The next question was whether or not the integrated agreement was still executory for purposes of the Bankruptcy Code. To determine its status, the court applied the doctrine of “substantial performance” for determining whether the contract was executory or not. That doctrine essentially states that “the non-breaching party’s performance [i.e., Lou Bro’s performance] is not excused if the breaching party [Interstate] has ‘substantially performed’.” [p. 962]

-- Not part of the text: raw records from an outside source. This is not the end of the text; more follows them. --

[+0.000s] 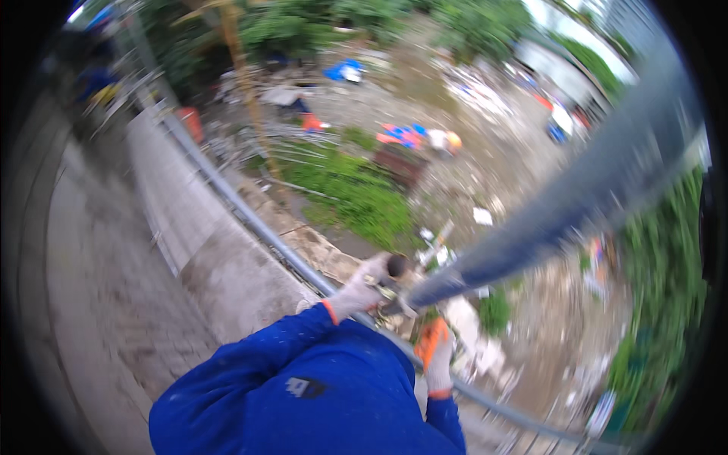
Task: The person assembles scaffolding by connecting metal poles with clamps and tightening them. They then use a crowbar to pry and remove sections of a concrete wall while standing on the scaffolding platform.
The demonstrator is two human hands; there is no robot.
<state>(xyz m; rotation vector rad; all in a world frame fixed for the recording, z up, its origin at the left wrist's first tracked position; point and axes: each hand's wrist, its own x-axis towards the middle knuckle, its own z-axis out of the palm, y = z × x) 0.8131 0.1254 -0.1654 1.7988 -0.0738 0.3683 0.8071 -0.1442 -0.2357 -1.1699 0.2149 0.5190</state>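
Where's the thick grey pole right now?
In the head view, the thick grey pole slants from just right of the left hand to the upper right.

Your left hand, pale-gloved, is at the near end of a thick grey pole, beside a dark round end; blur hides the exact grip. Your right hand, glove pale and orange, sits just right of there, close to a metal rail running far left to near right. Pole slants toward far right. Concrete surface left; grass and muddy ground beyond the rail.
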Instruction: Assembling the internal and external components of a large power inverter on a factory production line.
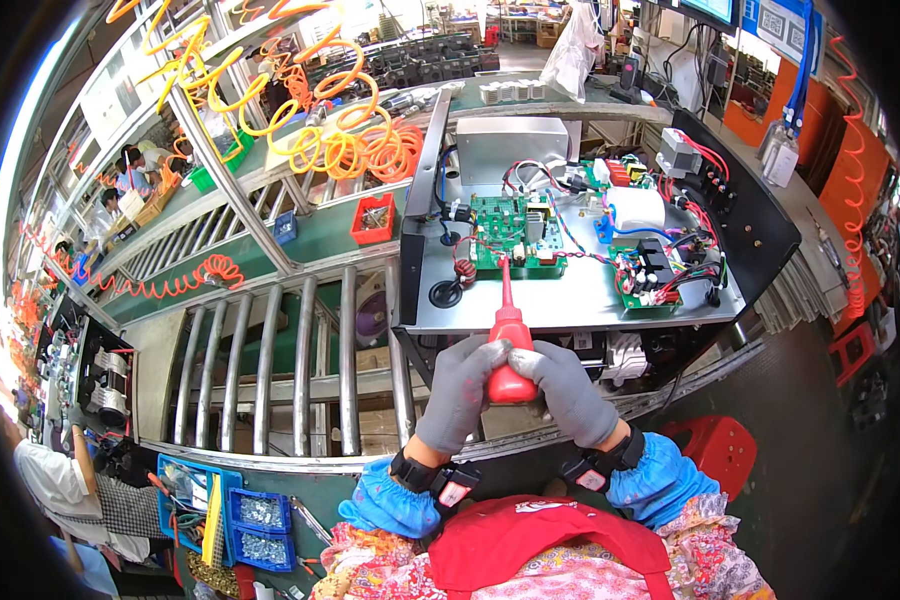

Using this principle, the court determined that Interstate had substantially performed its obligations under the agreement and therefore there was no executory contract to assume or reject. The court noted that the essence of the agreement between the parties was the sale of assets and not merely the licensing of Interstate’s trademark. After the sale was completed, Interstate’s remaining obligations concerned relatively minor matters regarding the license such as the obligations of notice and forbearance, maintenance and defense of the trademarks. In reviewing the overall transaction the court determined that these remaining obligations were minor and did not relate to the central purpose of the sale transaction. The court concluded by referring to an analogous situation in the Third Circuit’s decision in In re Exide.
There was a substantial dissent, essentially stating that the majority failed to acknowledge the centrality of the trademark license.
While not controlling law in California, these are important decisions regarding trademarks in bankruptcy, since the present relevant provisions of the Bankruptcy Code do not grant special protections to trademark licensees if a debtor rejects a license. Thus in general, the debtor-licensor will want a court to find that a license agreement is executory, since under Section 365 it would retain the option to assume or reject the license. On the other hand, the licensee would prefer that its license not be executory, to avoid the potential situation where the debtor-licensor rejects the trademark license and the licensee is required to cease use.In Interstate Bakeries Corporation the court never mentioned the presence of an “integration” or “merger” clause in the agreements in finding that the Asset Purchase Agreement and the License Agreement should be treated together as one integrated contract. This was a critical fact to the decision and Interstate might well have avoided the result with this type of provision in its trademark license. Under California law, such provision would typically provide conclusive proof of a single agreement and prevent the court from considering other evidence. Licensors and licensees would be well advised to consider this type of provision in their current or future agreements.